All’entrata dell’albergo c’è un cippo che ricorda l’intervento dell’Unesco per la protezione delle chiese rupestri e la costruzione della camionabile. Qui ho incontrato un gruppo di ragazzi, studenti di scuola media, che hanno voluto darmi l’indirizzo e-mail della scuola per contattarli e tenere corrispondenza.
Yemrehanna Kristos
0 km di strada sterrata buona e 11 km di sterrato pessimo. Tutto il percorso è stato un incrociare di uomini, donne, giovani e anziani, bimbi, gregge di capre, pecore, zebù, asinelli con carichi inverosimili di fascine, legno, paglia, sacchi di granaglie, bidoni di plastica, sterco di vacca essiccato ecc. Il trasporto fatto chi sulla testa, sulle spalle, a zaino. La gente scendeva dal fianco della montagna come tanti rivoli e si incanalava sulla strada come fosse un fiume, tanto che le nostre auto erano costrette a una continua gincana tra uomini e animali. Tutti andavano in direzione Lalibela per il mercato settimanale.
Un dettaglio: le fascine erano vendute per essere utilizzate nella formazione, insieme a fango, paglia e sterco di mucca, a coibentare le pareti dei tucul. Questo andare di persone, cose e animali è stato ininterrotto, anche se con minore intensità, per almeno 30 km. Nessun mezzo di trasporto a motore, bicicletta, carretto, carriola, solo a piedi.

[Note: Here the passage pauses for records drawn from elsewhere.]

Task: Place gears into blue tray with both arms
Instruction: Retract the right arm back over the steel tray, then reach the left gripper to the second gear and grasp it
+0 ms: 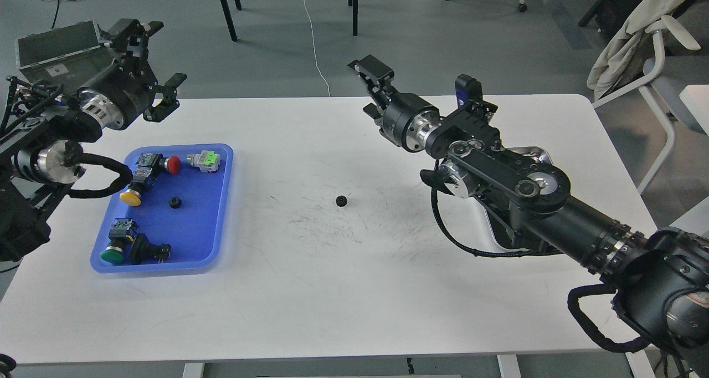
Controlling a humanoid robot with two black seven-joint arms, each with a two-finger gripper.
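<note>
The blue tray (202,231) lies at the table's left. One gear (174,202), a tiny black toothed disc, rests inside it near the middle. A second gear (341,201) lies alone on the white table at its centre, touched by nothing. My left gripper (159,61) hangs open above the table's far left corner, beyond the tray, with nothing between its fingers. My right gripper (368,87) is raised over the table's far edge, well above and behind the loose gear; its fingers stand apart and hold nothing.
Several push-button switches (143,171) with red, yellow and green caps sit in the blue tray around the gear. A steel tray (541,154) at the right is mostly hidden by my right arm. A grey crate (52,56) stands off the table's far left.
</note>
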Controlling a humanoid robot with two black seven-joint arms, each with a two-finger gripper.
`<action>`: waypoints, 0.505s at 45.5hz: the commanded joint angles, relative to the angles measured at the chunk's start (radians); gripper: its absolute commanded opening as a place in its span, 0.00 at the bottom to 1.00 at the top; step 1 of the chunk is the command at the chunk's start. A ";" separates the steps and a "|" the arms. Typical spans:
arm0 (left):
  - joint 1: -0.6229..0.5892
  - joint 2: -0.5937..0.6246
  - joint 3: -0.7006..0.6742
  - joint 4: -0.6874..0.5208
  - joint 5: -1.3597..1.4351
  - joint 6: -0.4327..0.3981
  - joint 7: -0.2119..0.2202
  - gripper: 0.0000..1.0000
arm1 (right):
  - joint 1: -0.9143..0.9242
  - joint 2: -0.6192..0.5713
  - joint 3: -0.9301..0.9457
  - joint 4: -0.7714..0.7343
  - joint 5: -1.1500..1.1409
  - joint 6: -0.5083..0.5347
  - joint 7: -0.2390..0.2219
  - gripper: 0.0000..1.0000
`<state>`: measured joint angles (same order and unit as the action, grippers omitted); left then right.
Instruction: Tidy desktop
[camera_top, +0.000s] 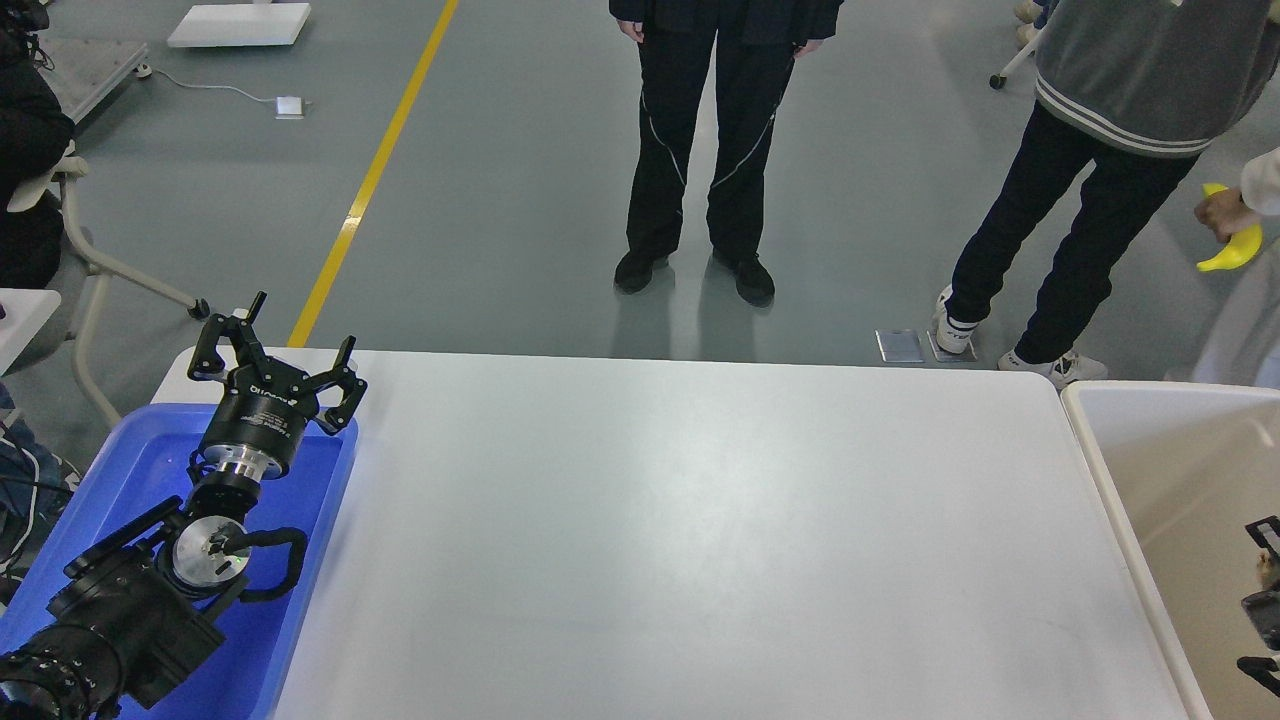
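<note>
Spanning the middle of the view, the white desktop (680, 540) surface is sitting between a blue tray (120, 470) and an off-white bin (1130, 420), while the left gripper (275, 350) is hovering wide open and empty over the tray, right gripper (1262, 590) barely showing, state unclear.

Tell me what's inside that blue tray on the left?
Nothing shows on the bare parts of the blue tray. The robot's left arm and its open left gripper hang over it, hiding much of its floor.
</note>
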<state>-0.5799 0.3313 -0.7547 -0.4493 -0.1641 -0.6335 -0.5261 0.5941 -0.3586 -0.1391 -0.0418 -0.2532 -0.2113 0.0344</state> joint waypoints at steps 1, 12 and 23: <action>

Prendiamo una laterale e comincia lo sterrato sconnesso, un continuo saliscendi sul greto dei ruscelli asciutti. Dopo 10 km dalla deviazione arriviamo ad un villaggio di tucul, forse era giorno di festa perché gli uomini, con il loro onnipresente bastone, erano riuniti a gruppi per discutere, cantare e fare musica. Per venti minuti siamo saliti per una ripida scalinata mozzafiato che ci ha portato alla chiesa costruita all’interno di una grotta che si apre ampia e bassa sul fianco della montagna. Sul soffitto della grotta si osserva la sezione di un ammasso di colonne basaltiche pentagonali, il pavimento è percorso da una miriade di rivoli d’acqua provenienti dal cuore della montagna. Pertanto la chiesa appoggia le fondamenta su uno strato di legno di olivastri che consentono all’acqua di scorrere e alla struttura della chiesa di stare all’asciutto. Abbiamo potuto vedere, da un pozzetto di controllo sotto il pavimento, lo scorrere dell’acqua tra grossi tavoloni di una decina di centimetri di spessore di legno. Il tutto è lì da 800 anni.